Forecasting Conversation Derailments Through Generation
Yunfan Zhang, Kathleen McKeown, Smaranda Muresan
TL;DR
The work tackles forecasting future conversation derailments from benign histories by generating multiple plausible future turns with a fine-tuned LLM and predicting derailment with a dedicated classifier, aggregating via majority vote. It introduces a flexible framework that can incorporate social orientation labels to guide generation, and it validates the approach on CGA-Wiki and BNC, showing significant accuracy gains over prior methods and GPT-4o few-shot baselines. The method emphasizes prediction through generation, robust aggregation, and careful ablations of generation depth and social cues, achieving notable improvements while acknowledging higher computational costs. The results have practical implications for proactive moderation and conflict mitigation, and the authors provide open-source resources for replication and extension.
Abstract
Forecasting conversation derailment can be useful in real-world settings such as online content moderation, conflict resolution, and business negotiations. However, despite language models' success at identifying offensive speech present in conversations, they struggle to forecast future conversation derailments.

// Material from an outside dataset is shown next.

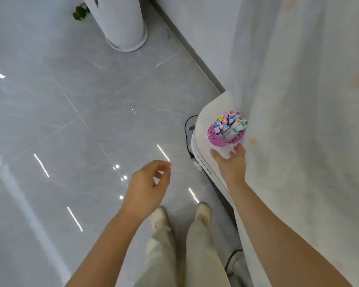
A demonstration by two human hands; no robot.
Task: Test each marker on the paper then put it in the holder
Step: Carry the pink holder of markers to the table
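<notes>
Reaching toward the pink mesh holder (216, 140), the right hand (232, 163) is held wide, thumb and fingers spread, with nothing in it. It is poised just short of the holder's near wall, seemingly so that the holder can be steadied or a marker drawn out. The markers (228, 123) are packed upright in the holder, caps up, a few leaning to the right, so the whole set is found at the rounded corner of the white bench (204, 121), close to its edge. A large white sheet (298, 100), faintly stained with colour, is draped just beside the holder; whether it is the test paper cannot be told. The left hand (147, 183) is kept over the tiled floor (71, 100), well apart from the bench, fingers loosely curled around nothing, probably left free to take a cap. No marker is judged to be under test yet.
</notes>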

In contrast to prior work that predicts conversation outcomes solely based on the past conversation history, our approach samples multiple future conversation trajectories conditioned on existing conversation history using a fine-tuned LLM. It predicts the conversation outcome based on the consensus of these trajectories. We also experimented with leveraging socio-linguistic attributes, which reflect turn-level conversation dynamics, as guidance when generating future conversations. Our method of future conversation trajectories surpasses state-of-the-art results on English conversation derailment prediction benchmarks and demonstrates significant accuracy gains in ablation studies.